1. Do your research
Spend plenty of time investigating the area. The advantage of renting is that you can move when your tenancy is up, but don't think too short-term – make sure this is the area you want to live in. If you have children make sure you look into the local schools and not just the nearest one – you may not be guaranteed a place. The best way to get a feel for an area is to visit and have a wander around on foot.
2. Use the whole rental market
Don't just walk into the High Street estate agents. Large firms can have a wide range of property but check out property management agencies and private landlords too and make sure you are not paying over the odds.
3. Take your time viewing properties
Looking around rental properties can be a bit of a whistlestop tour but if you find somewhere you like don't just give it a ten minute once over. Check everything carefully. Does it have central heating, a washing machine, dishwasher, decent fridge and freezer? What are the showers like? Are the windows in good condition? These can all be forgotten in the heat of the moment. Make a checklist to take with you when viewing properties you really like.
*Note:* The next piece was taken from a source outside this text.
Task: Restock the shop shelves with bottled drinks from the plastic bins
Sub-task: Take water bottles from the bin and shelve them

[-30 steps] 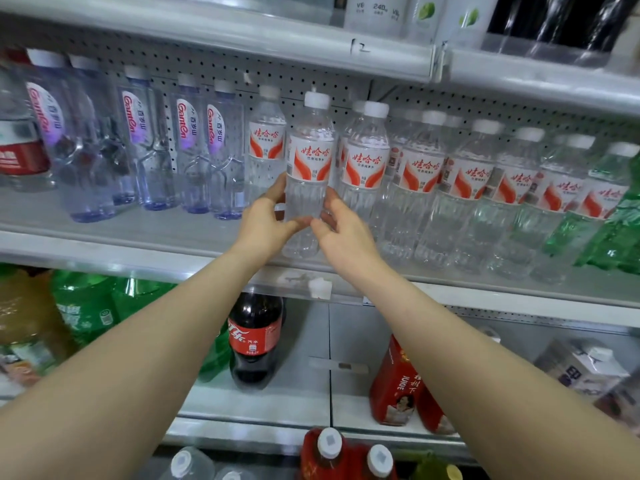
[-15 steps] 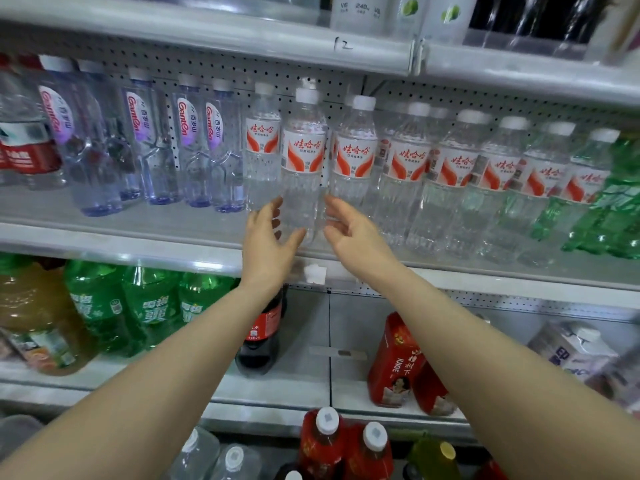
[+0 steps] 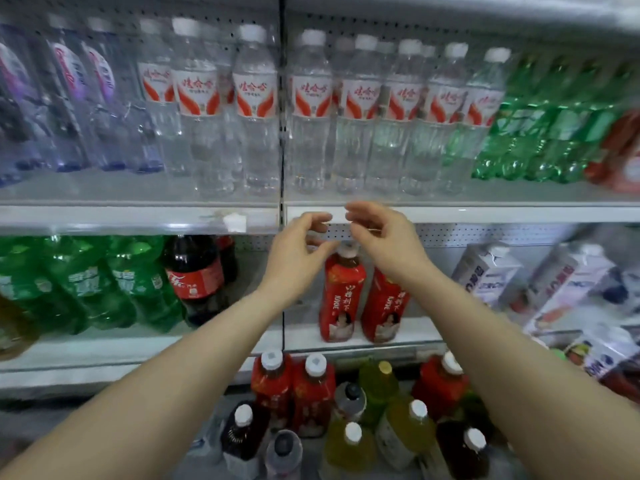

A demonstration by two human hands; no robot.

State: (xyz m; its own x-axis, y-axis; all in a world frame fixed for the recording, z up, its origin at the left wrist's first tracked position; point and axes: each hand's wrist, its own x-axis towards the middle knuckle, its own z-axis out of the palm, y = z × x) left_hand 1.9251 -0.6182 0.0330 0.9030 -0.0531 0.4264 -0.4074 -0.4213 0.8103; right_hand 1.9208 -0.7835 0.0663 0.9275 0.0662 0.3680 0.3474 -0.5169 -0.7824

4. Ask the agent about their fees
Before you make an offer, quiz the agent about fees for references and credit checks. Sadly ramping up fees is a sharp practice that started in the cut-throat lettings market in times gone by.
5. Choose flatmates carefully
If you are looking at renting with others, choose who you live with carefully. It's unlikely most people will end up with a celebrity housemate, good or bad, but little things can make the difference between harmony and torment. Money is the most common cause of dispute. Make sure you work out your budget and how bills will be paid.
6. Haggle over price
Whether you are dealing with an agent or a landlord, it's important to remember you hold the upper hand. They want to rent out the property and if it is empty when you view they will be eager to get someone in as soon as possible. Make an offer below the rent being asked for, typically it is possible to get £20 per month or £5 per week discount, or maybe more. It doesn't sound like much but every pound saved is another one in your pocket.
7. Make sure you set up direct debits or payments properly
Being a tenant who doesn't pay on time is the best way to ensure your landlord or agent won't go out of their way to help you. Getting all the finances sorted properly and having the deposit, first month's rent and subsequent rent arrive on time will mean that you are immediately onside with the people you need to call if the plumbing goes or you want a new oven.
8. Do a full inventory
Don't be tempted to skip through the inventory and move in as soon as you can. If you don't go through everything with a fine-toothed comb, then you are leaving yourself open to cash being taken from your deposit. It's not just furniture and contents that need checking, note if carpets and curtains have been steam-cleaned and check the soft furnishings' condition. In the first few days of moving in, take a note of all the problems you spot and let the agent or landlord know, preferably in a letter or email then you have a copy should things go wrong.
9. Tell your agent or landlord if there are problems
Landlords are not psychic. You may know that the washing machine has stopped working and grumble about it, but unless someone tells them they don”t know work needs doing. Don't be shy in reporting any difficulties, having fixed at no cost to you is one of the privileges of being a tenant. A good landlord will also appreciate knowing if something needs doing – after all, its their investment you live in.
10. Don't let your deposit go easily.
It shouldn't happen but it does. Some landlords and agents, whether renting out shared digs or a family home, try and cash in one departing tenant's deposits. By law they must prove the exact cost of every deduction. Do not be fobbed off and do not be fooled by bluster. New laws will soon be in place later this year over deposits to try and clear up what can be a murky area.